Rodeada de mitos sobre gnomos e fadas, a silva parece saída do folclore como que por magia. Os seus frutos anunciam o Outono, mas será preciso colhê-los antes que o Diabo os reclamar para si próprio…  

Identificação: Escandente e aculeada, as silvas formam matagais impenetráveis e sebes intransponíveis. As suas folhas são finamente serradas, alternas, divididas em três folíolos ovóides, aculeados ao longo da nervura central da página inferior. As flores, rosa-pálidas ou brancas, são pentâmeras e providas de numerosos estames. O fruto é formado por diversas drupas agregadas, a amora, que se torna negro à medida que amadurece.

Tipo Fisionómico: Microfanerófito.

Distribuição: Europa, Médio Oriente.

Habitat: Matagais, bordaduras de bosques, ruderais, margens de caminhos, usado para formar sebes.

Floração: Primavera.

Princípios activos: Antocianina, cianidina ácidos salicílico, elágico, linoleico e fólico, flavonóides, vitaminas A, B1, B2, B3, B5, B6, B9, C e K, carotenóides pectina, taninos, manganês, ferro, magnésio, cálcio, fósforo, potássio, zinco, proteínas, açúcares, ômega-3, luteína e fibras.
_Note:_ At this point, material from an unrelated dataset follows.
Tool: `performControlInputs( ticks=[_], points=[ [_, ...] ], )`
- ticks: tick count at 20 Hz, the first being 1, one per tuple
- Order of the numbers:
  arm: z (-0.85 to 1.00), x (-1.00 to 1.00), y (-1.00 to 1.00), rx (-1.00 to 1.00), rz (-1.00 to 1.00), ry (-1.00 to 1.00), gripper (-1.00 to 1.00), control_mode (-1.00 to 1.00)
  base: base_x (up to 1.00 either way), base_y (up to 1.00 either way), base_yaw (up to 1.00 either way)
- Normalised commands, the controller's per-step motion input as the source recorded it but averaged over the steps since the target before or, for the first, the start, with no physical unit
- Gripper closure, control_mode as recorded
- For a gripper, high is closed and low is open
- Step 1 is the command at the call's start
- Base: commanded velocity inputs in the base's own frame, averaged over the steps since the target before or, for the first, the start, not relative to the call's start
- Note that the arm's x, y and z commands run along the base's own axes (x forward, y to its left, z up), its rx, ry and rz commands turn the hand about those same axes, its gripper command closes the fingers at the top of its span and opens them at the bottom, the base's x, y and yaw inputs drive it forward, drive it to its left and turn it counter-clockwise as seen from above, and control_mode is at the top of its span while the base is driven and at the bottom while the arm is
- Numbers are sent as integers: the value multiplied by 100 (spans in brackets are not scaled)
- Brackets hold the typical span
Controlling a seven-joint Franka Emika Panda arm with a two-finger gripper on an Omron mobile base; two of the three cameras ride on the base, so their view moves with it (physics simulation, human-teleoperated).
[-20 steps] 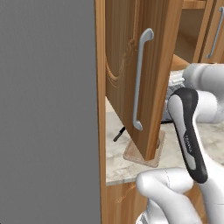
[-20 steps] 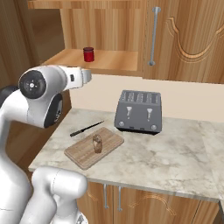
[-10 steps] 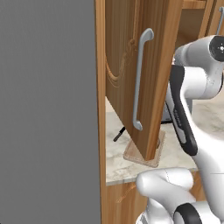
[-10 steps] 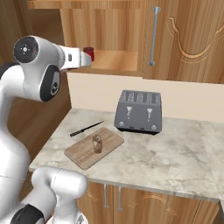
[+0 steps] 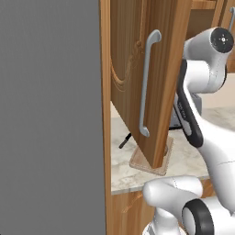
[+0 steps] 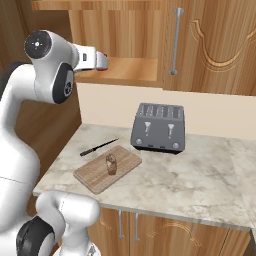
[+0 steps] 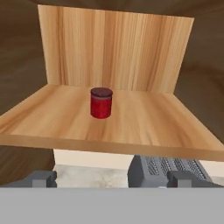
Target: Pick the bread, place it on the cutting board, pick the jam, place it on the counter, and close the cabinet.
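The red jam (image 7: 101, 103) with its dark lid stands upright on the shelf of the open cabinet (image 6: 127, 70), a little ahead of my gripper (image 7: 113, 179). The gripper's jaws are open, with nothing between them, level with the shelf's front edge. From the right base view the gripper (image 6: 102, 61) covers most of the jam. The bread (image 6: 111, 164) stands on the cutting board (image 6: 92, 175) on the counter (image 6: 200, 175). The cabinet door (image 5: 133, 69) with its long silver handle (image 5: 147, 82) stands wide open.
A grey toaster (image 6: 157, 127) sits at the back of the counter, under the shelf. A black knife (image 6: 98, 146) lies just behind the board. The open door hangs over the board's left side. A closed wall cabinet (image 6: 215, 45) is to the right.
The arm has lifted and swung the hand up from counter height to the cabinet shelf, in front of the jam. The jaws stayed open. Bread and board have not moved.
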Motion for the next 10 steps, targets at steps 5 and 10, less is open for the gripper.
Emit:
performControlInputs(
  ticks=[5,10],
  points=[
    [0,45,5,0,0,0,-100,-100,0,0,0],
    [0,38,7,0,0,1,-100,-100,0,0,0]
  ],
)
Propriedades: Nutritiva, tónica, digestiva, anti-inflamatória, diurética, adstringente, vulnerária, depurativa, tintureira.
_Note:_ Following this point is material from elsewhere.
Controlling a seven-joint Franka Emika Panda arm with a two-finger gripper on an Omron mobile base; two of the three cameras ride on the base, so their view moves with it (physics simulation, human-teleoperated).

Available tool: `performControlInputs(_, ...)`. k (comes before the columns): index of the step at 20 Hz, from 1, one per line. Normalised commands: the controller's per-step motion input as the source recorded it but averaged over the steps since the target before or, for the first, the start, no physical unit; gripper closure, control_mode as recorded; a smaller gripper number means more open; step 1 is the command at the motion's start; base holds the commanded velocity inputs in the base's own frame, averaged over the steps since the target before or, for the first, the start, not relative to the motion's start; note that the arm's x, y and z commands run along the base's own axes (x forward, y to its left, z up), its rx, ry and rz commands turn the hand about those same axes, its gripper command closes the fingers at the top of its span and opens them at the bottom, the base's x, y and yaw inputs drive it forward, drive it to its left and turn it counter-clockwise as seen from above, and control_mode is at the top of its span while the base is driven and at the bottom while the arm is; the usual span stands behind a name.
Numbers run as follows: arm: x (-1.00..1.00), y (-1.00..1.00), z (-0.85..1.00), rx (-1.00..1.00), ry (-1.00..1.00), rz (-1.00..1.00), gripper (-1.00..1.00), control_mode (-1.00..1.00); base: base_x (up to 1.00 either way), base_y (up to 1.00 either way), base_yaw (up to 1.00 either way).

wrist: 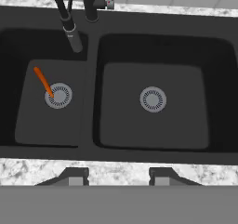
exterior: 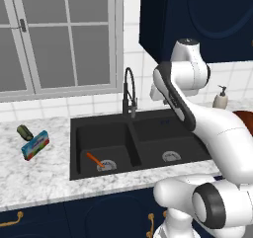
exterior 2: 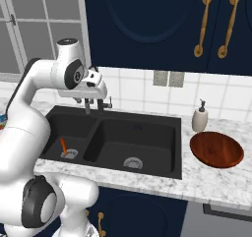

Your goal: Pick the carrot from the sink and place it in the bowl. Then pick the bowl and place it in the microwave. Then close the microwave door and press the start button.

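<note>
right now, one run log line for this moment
stage: before pickup | carrot: left basin, tip on drain | bowl: empty, on counter | gripper: open, above sink

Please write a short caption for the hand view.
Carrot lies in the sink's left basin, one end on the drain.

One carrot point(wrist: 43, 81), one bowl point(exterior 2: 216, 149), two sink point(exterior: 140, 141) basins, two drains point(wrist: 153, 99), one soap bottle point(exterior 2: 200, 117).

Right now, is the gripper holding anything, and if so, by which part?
Nothing is held. The gripper hangs open above the sink, and the carrot lies in the left basin by the drain.
</note>
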Motion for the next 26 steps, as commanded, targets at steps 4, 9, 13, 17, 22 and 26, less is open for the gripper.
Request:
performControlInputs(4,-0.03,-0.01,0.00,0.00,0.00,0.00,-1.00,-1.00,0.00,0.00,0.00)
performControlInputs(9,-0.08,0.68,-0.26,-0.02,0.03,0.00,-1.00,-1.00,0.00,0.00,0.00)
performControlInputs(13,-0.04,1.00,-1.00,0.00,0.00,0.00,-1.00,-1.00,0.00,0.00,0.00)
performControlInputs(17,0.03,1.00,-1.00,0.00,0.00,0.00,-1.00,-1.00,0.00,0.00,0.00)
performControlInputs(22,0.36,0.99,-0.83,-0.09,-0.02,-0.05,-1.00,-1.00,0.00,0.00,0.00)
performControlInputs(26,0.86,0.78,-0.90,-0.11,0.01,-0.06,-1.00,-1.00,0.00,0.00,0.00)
Partes usadas: Folhas e frutos.

Usos: Muito usada tanto a nível gastronómico como medicinal. Os frutos são comidos crus ou em geleias e compotas. Os rebentos jovens podem ser consumidos crus em saladas. É hábito fazer-se tartes de amora-silvestre. As folhas são usadas em infusões para a dor de garganta, gastrite e inflamação da bexiga/rins. Também tomada em casos de diarreia (juntamente com flor de malva), dismenorreia e menorreia. Tanto os caules como a raiz são vulnerários, depurativos, tónicos e adstringentes. Tratam hemorroidal, cistite e aftas. A presença de ácido elágico trava os malefícios dos estrogénios que, em excesso, podem provocar cancro da mama.

A nível dermatológico, os frutos esmagados são um cataplasma ideal para eliminar manchas da pele.
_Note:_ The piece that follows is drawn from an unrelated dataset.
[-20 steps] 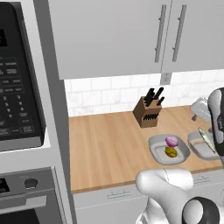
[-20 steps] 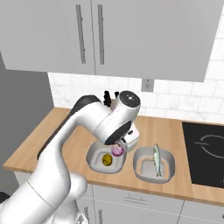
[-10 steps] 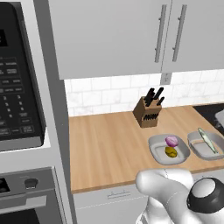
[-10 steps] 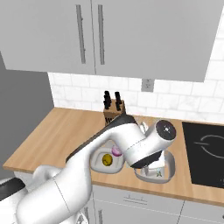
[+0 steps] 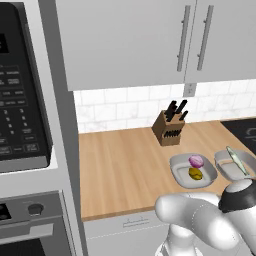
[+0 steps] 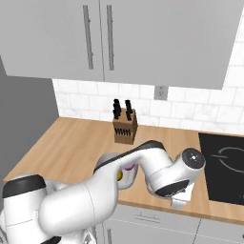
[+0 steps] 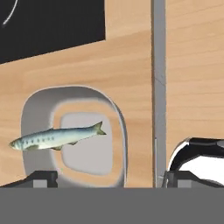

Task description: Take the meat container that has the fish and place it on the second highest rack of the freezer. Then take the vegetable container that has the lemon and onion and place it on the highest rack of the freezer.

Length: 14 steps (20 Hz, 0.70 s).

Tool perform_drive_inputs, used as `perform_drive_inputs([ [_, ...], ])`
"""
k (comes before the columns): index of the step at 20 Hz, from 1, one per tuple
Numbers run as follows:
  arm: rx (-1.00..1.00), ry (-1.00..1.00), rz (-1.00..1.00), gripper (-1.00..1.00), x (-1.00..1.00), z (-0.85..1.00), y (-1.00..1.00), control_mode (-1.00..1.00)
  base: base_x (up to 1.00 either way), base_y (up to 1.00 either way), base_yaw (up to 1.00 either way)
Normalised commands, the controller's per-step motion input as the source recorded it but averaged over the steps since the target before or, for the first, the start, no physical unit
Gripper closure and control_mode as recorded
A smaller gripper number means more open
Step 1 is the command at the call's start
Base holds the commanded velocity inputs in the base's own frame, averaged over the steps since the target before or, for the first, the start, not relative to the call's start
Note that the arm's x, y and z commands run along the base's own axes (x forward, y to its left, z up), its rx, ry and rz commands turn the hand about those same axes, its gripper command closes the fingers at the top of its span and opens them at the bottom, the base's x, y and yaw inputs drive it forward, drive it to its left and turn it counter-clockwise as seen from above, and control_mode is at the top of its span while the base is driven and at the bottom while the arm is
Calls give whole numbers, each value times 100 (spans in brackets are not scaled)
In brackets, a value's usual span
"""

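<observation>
The meat container [image 7: 33, 113] is a shallow light-grey tray with the slim silvery-green fish [image 7: 57, 137] lying across it. My gripper [image 7: 111, 178] hovers above it, open, with its fingertips [image 7: 41, 177] spread wide and nothing between them. In the left base view the same meat container [image 5: 227, 169] holds the fish [image 5: 236, 159] at the counter's right end. Just left of it sits the vegetable container [image 5: 181, 171] with the purple onion [image 5: 196, 161] and the yellow lemon [image 5: 195, 173]. The freezer and its racks are out of view.
A wooden knife block [image 5: 167, 128] stands at the back of the wooden counter [image 5: 120, 170]. A black cooktop [image 6: 224, 167] lies right of the trays. The oven and microwave column [image 5: 22, 125] rises at the left. Wall cabinets [image 5: 150, 40] hang overhead.
My arm has swung right and down, from above the vegetable container to over the fish tray near the counter's front edge. The gripper has stayed open. Neither tray has moved.
</observation>
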Motion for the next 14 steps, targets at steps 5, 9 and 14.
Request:
perform_drive_inputs([
  [5,7,6,-1,-100,-15,-21,3,-100,0,0,0],
  [9,2,2,16,-100,0,-5,11,-100,0,0,0],
  [14,1,3,11,-100,6,-23,3,-100,0,0,0],
])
Também considerada tintureira. Os frutos fornecem um pigmento azul. Com as fibras dos seus ramos faz-se cordel.

Curiosidades: A dispersão desta trepadeira é endozoocórica, ou seja, feita por animais (pássaros e mamíferos) que transportam as suas sementes ao ingerirem os frutos.

O folclore britânico aconselha a que o fruto seja colhido antes do dia de São Miguel, 11 de Outubro, porque após esta data torna-se pertença do demónio.